Within the lines below, the span from the line with "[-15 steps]" to the line with "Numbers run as", both ends included, is to be reproduced exactly, with pictures omitted.
++++ DATA TO USE
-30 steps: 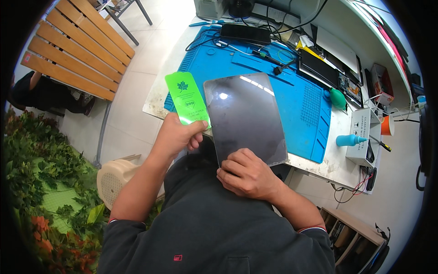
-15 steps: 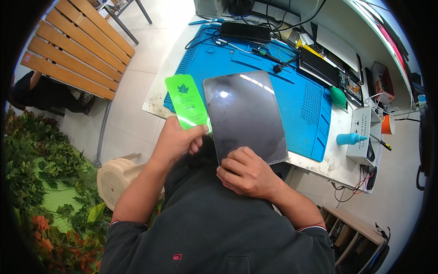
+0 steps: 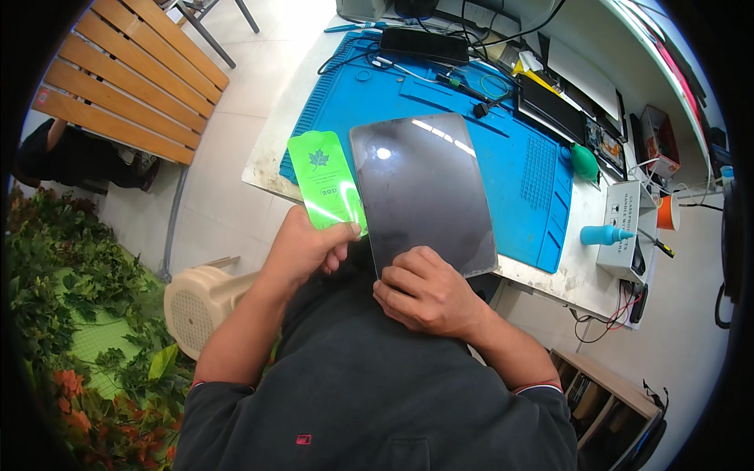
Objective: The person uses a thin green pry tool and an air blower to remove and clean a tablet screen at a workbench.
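Note:
Between the thumb and fingers of my left hand is the lower end of a bright green, thin card-like sheet, shaped like a phone with a small notch at its top and a leaf print. Its right edge lies against or very near the left edge of a dark tablet. Closed round the tablet's lower edge, my right hand grips it with bent fingers. The tablet's dark glass reflects a lamp and looks smudged, with a rough patch at its lower right corner. Its far part overlaps the blue work mat.
The mat covers much of a white bench. Cables, a black box-like device and opened devices crowd its back. On the right stand a green blower bulb, a blue bottle and a white carton. A beige stool is at left.
The green sheet has tilted slightly and shifted a little downward against the tablet's left side. The tablet has barely moved, and both hands keep their grips.

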The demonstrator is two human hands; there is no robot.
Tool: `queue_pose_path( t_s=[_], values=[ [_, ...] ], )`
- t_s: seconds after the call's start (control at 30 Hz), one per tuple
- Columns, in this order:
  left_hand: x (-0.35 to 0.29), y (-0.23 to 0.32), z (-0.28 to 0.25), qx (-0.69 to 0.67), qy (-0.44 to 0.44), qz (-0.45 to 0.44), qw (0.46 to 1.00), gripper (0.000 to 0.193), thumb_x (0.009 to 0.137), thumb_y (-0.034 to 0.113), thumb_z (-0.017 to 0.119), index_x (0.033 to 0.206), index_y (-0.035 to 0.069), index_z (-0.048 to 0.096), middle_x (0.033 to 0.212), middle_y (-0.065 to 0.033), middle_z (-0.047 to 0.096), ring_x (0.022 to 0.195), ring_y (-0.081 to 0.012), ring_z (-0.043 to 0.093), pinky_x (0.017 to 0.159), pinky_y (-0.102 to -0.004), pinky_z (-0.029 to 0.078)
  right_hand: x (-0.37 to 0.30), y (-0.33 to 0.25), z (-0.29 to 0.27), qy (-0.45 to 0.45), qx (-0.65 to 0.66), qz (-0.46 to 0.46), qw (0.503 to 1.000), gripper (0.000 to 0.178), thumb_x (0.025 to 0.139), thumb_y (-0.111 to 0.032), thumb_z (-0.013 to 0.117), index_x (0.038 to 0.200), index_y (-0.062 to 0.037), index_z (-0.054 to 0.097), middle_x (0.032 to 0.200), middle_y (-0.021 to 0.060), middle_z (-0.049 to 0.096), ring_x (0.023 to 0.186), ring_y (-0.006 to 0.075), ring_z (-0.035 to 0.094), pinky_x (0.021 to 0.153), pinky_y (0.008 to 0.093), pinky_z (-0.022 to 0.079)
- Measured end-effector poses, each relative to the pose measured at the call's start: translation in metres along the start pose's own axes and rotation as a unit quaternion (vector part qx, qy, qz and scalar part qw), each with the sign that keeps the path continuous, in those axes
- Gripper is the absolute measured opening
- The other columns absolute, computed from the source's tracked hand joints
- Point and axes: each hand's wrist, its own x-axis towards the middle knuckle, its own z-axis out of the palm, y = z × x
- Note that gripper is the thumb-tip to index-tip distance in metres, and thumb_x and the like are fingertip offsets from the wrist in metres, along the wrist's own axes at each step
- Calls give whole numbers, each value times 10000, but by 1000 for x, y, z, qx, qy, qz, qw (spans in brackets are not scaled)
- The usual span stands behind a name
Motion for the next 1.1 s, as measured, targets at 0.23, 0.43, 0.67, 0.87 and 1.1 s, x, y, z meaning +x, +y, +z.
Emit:
queue_pose_path(
  t_s=[0.23, 0.43, 0.67, 0.87, 1.1],
  values=[
    [-8, -3, 3, -5, -6, -2, 1000, 150, 937, 118, 833, 987, 1, 753, 677, -34, 675, 483, -99, 591, 428, -248, 448, 0, 0, 0, 0, -6, -1, 1000, 253, 822, -111, 833, 1031, -15, 729, 1029, 79, 667, 998, 259, 666, 894, 411, 539],
    [-17, -7, 8, -16, -26, 1, 1000, 162, 938, 111, 830, 1008, -7, 745, 722, -41, 688, 519, -98, 601, 435, -247, 456, -1, 0, 1, 27, -3, -2, 1000, 280, 783, -47, 913, 1005, -27, 742, 996, 73, 682, 935, 258, 681, 776, 397, 532],
    [-22, -17, 9, -39, -28, 4, 999, 155, 948, 99, 824, 1021, -8, 739, 775, -46, 709, 543, -87, 608, 440, -234, 463, -4, -1, 2, 33, -12, -4, 999, 241, 812, -72, 877, 1007, -20, 744, 995, 78, 680, 942, 262, 677, 798, 404, 536],
    [-26, -19, 8, -28, -48, -22, 998, 160, 952, 99, 830, 1030, -7, 739, 817, -49, 727, 566, -82, 620, 444, -227, 467, -8, 0, 3, 25, -16, -6, 1000, 220, 833, -96, 833, 1015, -8, 745, 1009, 87, 678, 971, 270, 676, 838, 409, 546],
    [-33, -19, 10, -36, -53, -29, 997, 234, 960, 157, 852, 1091, 4, 733, 812, -63, 729, 581, -118, 658, 486, -254, 513, -8, -1, 0, 37, -12, 6, 999, 270, 819, -105, 907, 1029, -23, 759, 1011, 74, 685, 949, 267, 682, 810, 408, 551]
  ],
)
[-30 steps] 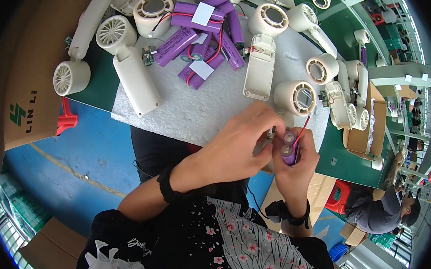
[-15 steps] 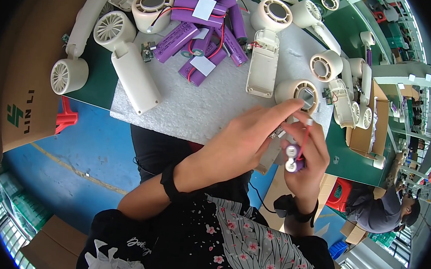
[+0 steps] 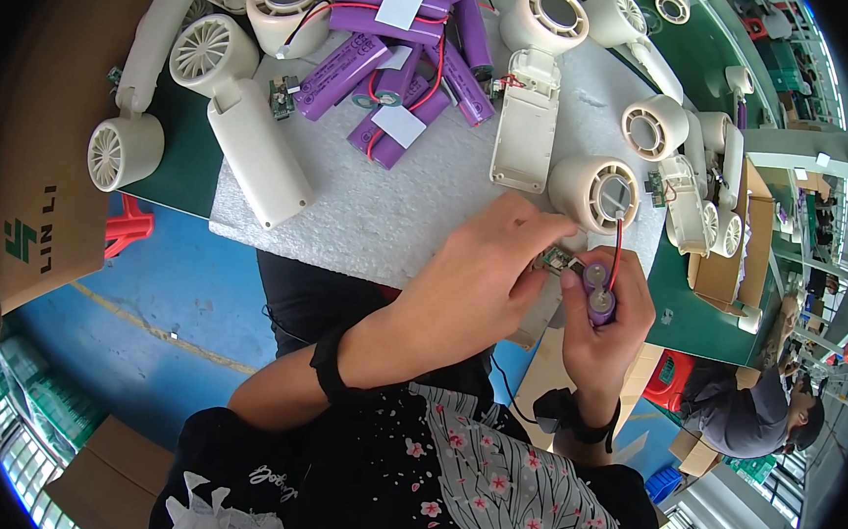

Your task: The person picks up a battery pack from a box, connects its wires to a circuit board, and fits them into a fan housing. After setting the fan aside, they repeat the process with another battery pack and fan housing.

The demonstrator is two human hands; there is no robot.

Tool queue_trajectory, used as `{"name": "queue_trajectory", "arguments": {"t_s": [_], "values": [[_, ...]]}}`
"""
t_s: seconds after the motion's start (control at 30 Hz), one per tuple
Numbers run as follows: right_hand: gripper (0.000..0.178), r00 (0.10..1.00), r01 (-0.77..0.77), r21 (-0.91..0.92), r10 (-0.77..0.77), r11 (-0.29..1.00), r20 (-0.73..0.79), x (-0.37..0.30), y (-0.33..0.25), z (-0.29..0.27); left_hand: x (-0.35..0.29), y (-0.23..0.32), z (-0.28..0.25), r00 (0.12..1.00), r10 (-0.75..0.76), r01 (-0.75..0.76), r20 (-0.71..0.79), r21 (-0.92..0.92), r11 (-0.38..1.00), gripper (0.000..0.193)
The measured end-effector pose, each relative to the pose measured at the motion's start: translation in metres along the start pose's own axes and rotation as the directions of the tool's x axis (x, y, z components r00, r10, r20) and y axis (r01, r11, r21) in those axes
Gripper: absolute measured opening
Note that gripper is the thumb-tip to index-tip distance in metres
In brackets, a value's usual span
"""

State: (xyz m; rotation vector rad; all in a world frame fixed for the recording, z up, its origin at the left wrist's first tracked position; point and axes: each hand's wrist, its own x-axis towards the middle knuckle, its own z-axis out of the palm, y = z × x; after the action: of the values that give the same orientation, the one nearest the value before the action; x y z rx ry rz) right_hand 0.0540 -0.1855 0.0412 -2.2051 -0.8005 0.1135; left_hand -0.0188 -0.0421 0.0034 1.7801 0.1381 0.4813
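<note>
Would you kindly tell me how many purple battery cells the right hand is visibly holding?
2: in the right hand, the upper cell and, just below it in view, the lower cell, both with ends facing the camera. Others may be hidden.

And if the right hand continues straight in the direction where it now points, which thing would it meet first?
Most likely the right hand, holding purple cylindrical batteries, would meet the cream round plastic fan head just ahead. Depth is unclear, so it could pass above it.
</note>
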Motion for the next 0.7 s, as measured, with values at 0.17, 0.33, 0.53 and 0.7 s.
{"name": "queue_trajectory", "arguments": {"t_s": [0.17,0.33,0.53,0.7], "values": [[0.017,0.992,0.127,-0.049,-0.126,0.991,0.017,0.0031,0.0068,-0.0035,0.0035,0.0013,-0.0012,0.996,-0.058,0.057,0.066,0.01,0.998,0.044],[0.017,0.994,0.1,-0.047,-0.097,0.994,0.052,0.0037,0.0059,-0.0045,0.0088,-0.0003,-0.0043,0.991,-0.068,0.072,0.115,-0.03,0.997,0.043],[0.019,0.993,0.118,-0.096,-0.118,0.988,0.002,0.0017,0.0052,0.0007,0.01,0.0029,-0.0005,0.993,-0.063,0.061,0.099,0.02,0.998,0.046],[0.022,0.992,0.103,-0.146,-0.112,0.984,-0.053,-0.0029,0.0067,0.0043,0.0091,-0.0004,0.0023,0.997,-0.032,0.03,0.075,0.026,0.999,0.047]]}}
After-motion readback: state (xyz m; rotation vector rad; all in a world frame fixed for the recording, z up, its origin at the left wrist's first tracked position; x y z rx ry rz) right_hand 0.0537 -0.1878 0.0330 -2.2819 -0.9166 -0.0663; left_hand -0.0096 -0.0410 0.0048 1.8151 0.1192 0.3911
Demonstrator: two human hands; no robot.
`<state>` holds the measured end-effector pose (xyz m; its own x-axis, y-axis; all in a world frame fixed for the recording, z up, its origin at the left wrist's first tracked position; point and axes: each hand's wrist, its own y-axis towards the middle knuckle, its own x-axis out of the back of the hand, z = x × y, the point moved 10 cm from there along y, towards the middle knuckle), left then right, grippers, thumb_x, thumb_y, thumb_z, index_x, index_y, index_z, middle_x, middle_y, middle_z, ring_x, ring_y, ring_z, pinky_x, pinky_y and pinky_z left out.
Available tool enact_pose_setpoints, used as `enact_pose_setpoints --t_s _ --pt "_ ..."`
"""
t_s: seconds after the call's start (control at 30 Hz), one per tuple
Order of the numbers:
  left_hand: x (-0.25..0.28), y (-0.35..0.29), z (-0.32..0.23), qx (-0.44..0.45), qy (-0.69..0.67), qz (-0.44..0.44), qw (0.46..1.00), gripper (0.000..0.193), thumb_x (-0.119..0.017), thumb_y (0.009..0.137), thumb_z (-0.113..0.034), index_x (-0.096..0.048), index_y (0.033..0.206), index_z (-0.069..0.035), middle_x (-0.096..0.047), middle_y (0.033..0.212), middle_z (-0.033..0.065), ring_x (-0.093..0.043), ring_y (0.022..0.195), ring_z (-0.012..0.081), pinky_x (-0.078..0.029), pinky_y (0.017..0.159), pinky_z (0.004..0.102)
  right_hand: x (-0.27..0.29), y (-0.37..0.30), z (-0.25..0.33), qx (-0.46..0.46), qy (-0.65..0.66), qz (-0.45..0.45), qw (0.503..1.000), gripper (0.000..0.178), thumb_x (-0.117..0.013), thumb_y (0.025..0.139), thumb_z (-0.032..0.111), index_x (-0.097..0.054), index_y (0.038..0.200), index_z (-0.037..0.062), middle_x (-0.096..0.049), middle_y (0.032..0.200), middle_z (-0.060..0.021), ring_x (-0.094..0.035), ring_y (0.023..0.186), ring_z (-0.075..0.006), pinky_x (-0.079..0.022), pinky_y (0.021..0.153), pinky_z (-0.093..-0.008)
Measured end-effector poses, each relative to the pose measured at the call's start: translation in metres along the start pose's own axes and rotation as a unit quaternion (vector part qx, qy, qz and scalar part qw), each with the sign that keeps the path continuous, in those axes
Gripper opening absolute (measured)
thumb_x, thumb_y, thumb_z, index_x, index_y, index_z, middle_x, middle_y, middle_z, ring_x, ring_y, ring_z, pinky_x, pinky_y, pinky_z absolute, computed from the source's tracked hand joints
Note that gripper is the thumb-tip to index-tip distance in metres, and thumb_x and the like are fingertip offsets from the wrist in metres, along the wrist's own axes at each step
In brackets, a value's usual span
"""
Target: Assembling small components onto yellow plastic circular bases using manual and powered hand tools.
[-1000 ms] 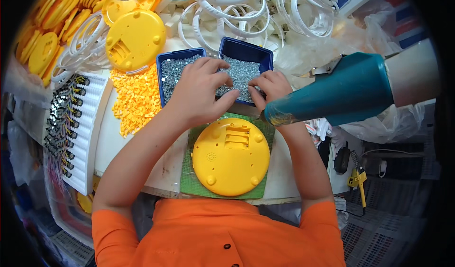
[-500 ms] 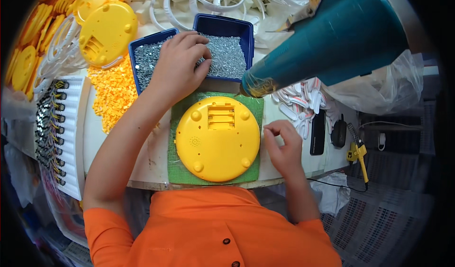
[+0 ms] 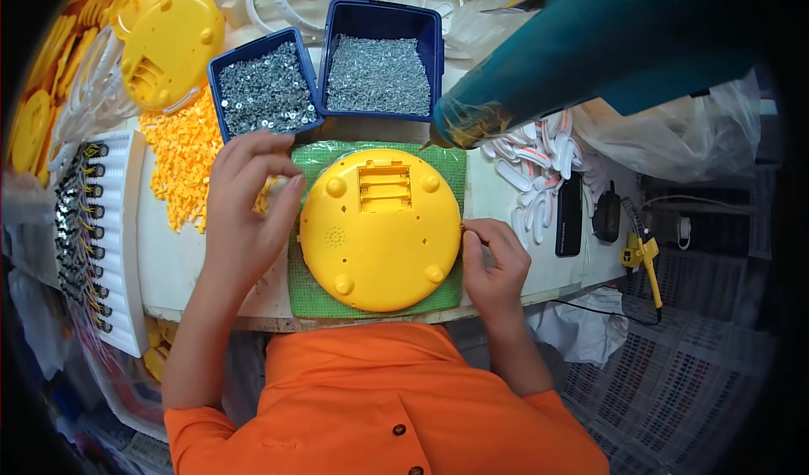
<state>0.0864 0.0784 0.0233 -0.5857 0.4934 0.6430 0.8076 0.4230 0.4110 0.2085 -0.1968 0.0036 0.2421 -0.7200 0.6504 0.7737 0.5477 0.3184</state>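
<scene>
A round yellow plastic casing lies on a green mat, an open battery compartment toward its far side. My left hand hovers left of the casing, near side of the blue bins, fingers curled with thumb and forefinger tips close; what they hold, if anything, is too small to make out. At the casing's right edge, my right hand is closed, thumb and forefinger touching the rim; anything pinched there is hidden. One blue bin holds washer-like metal pieces; the other bin holds small screws.
A teal power tool hangs over the far right, its tapered nose near the casing. Small orange parts lie left, beside a white foam tray of wired components. White strips, a black flat object and a yellow-handled tool lie right.
My left hand has come back from over the blue bins toward me, beside the casing. My right hand has moved in to touch the casing's right edge. The whole view has shifted slightly.
</scene>
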Motion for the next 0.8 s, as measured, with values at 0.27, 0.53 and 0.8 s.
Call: enact_pose_setpoints --t_s 0.27,0.53,0.8 --pt "0.003 -0.047 0.007 0.067 -0.014 0.012 0.998 0.011 -0.075 0.083 -0.005 -0.069 0.092 -0.006 -0.069 0.112 0.0116 -0.061 0.114 0.0330 -0.045 0.099 0.0446 -0.005 0.001 0.008 0.042 -0.023 0.008 0.999 0.012 -0.066 0.088 -0.005 -0.072 0.098 -0.0049 -0.073 0.094 -0.0148 -0.071 0.085 -0.0258 -0.056 0.079 -0.0347" --pt "-0.002 -0.048 -0.003 0.026 0.038 0.001 0.999 0.013 -0.079 0.081 -0.008 -0.072 0.093 -0.009 -0.070 0.111 0.0056 -0.062 0.112 0.0293 -0.044 0.096 0.0440 -0.004 0.068 0.031 0.126 -0.044 -0.013 0.991 0.012 -0.067 0.090 -0.005 -0.072 0.101 -0.0034 -0.073 0.096 -0.0151 -0.070 0.089 -0.0267 -0.053 0.082 -0.0341" --pt "-0.006 -0.066 -0.022 -0.049 0.119 0.045 0.991 0.040 -0.069 0.077 -0.001 -0.071 0.116 -0.009 -0.068 0.120 0.0049 -0.061 0.116 0.0290 -0.045 0.095 0.0450 -0.084 0.163 0.055 0.266 -0.182 0.081 0.943 0.014 -0.075 0.088 0.010 -0.074 0.099 0.0019 -0.067 0.098 -0.0131 -0.064 0.095 -0.0311 -0.051 0.083 -0.0411"
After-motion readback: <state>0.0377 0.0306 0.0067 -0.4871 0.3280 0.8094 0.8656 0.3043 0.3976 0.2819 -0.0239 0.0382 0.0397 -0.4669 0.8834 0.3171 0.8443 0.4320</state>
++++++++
## SOLUTION TO THIS EXERCISE:
[-15 steps] 
[+0 steps] 

Your task: The person picks up a battery pack from a box, connects its wires to a circuit board, and fits them into a fan housing. After setting the fan aside, they repeat the process with another battery pack and fan housing.

The demonstrator is two human hands; there is no robot.

Tool queue_trajectory, used as `{"name": "queue_trajectory", "arguments": {"t_s": [_], "values": [[_, ...]]}}`
"""
t_s: seconds after the motion's start (control at 30 Hz), one per tuple
Numbers run as follows: right_hand: gripper (0.000..0.178), r00 (0.10..1.00), r01 (-0.77..0.77), r21 (-0.91..0.92), r10 (-0.77..0.77), r11 (-0.29..1.00), r20 (-0.73..0.79), x (-0.37..0.30), y (-0.33..0.25), z (-0.29..0.27); left_hand: x (-0.35..0.29), y (-0.23..0.32), z (-0.28..0.25), r00 (0.12..1.00), r10 (-0.75..0.76), r01 (-0.75..0.76), r20 (-0.71..0.79), r21 (-0.92..0.92), r11 (-0.38..1.00), gripper (0.000..0.193)

At this point, the answer is complete.